Dear H,
I can't add to the expertise you're getting here but I hope you take it to heart. I, too have been in denial about a possible A, and it's painful as hell to think about, but somewhere on this board I read if you just assume it, and go on w your goals etc., it won't be such a kick in the teeth if it comes out later. H has denied it, and I REALLY wanted to believe it, but he is not about to tell me if were so. So please please hang in there, you are not alone. It's so very hard I know - It's like being stuck on a rollercoaster that you can't get off of. In the dark. And you're the only one on it. :-) I know you're emotionally exhausted. This is truly a marathon & we just don't know how long. I don't have any answers but every day I learn something new on here, there's not just one way to do this DB thing. Every sit. is a little different & it's hard to know what may or may not work for you. It's a lot of trial & error (for me anyway!).
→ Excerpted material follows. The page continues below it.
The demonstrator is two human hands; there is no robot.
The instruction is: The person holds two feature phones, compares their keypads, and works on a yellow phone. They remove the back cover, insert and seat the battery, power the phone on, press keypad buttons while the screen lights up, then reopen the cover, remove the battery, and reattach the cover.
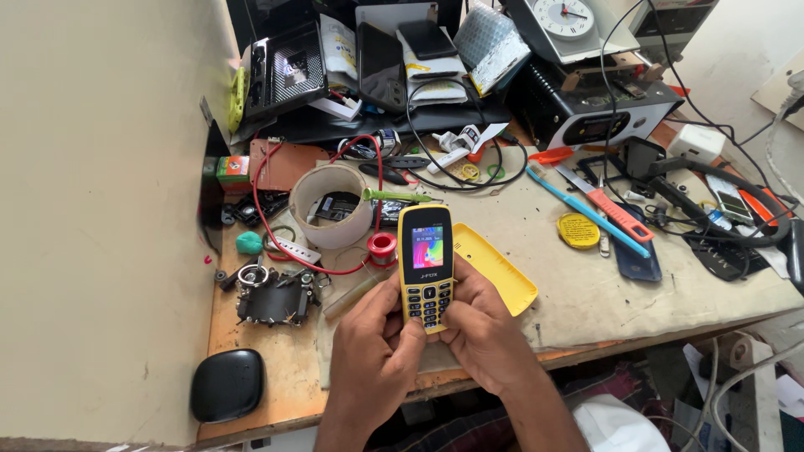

For me reading as many posts as I can that apply my sit., learning about detachment & talking to a DB coach is. As Stronger (I think) said it didn't help her. The 1st DB coach I talked to was just semi-helpful so I asked for a different person, & the 2nd one was completely awesome. She really ties the concepts to my own sit. in a way I can't seem to do myself right now. And helps me see things through a different perspective. For me, this helps. I recommend giving it a try if you have the $$.

I am wishing good things for you. I hope you do something nice for yourself today. I'll try to take my own advice!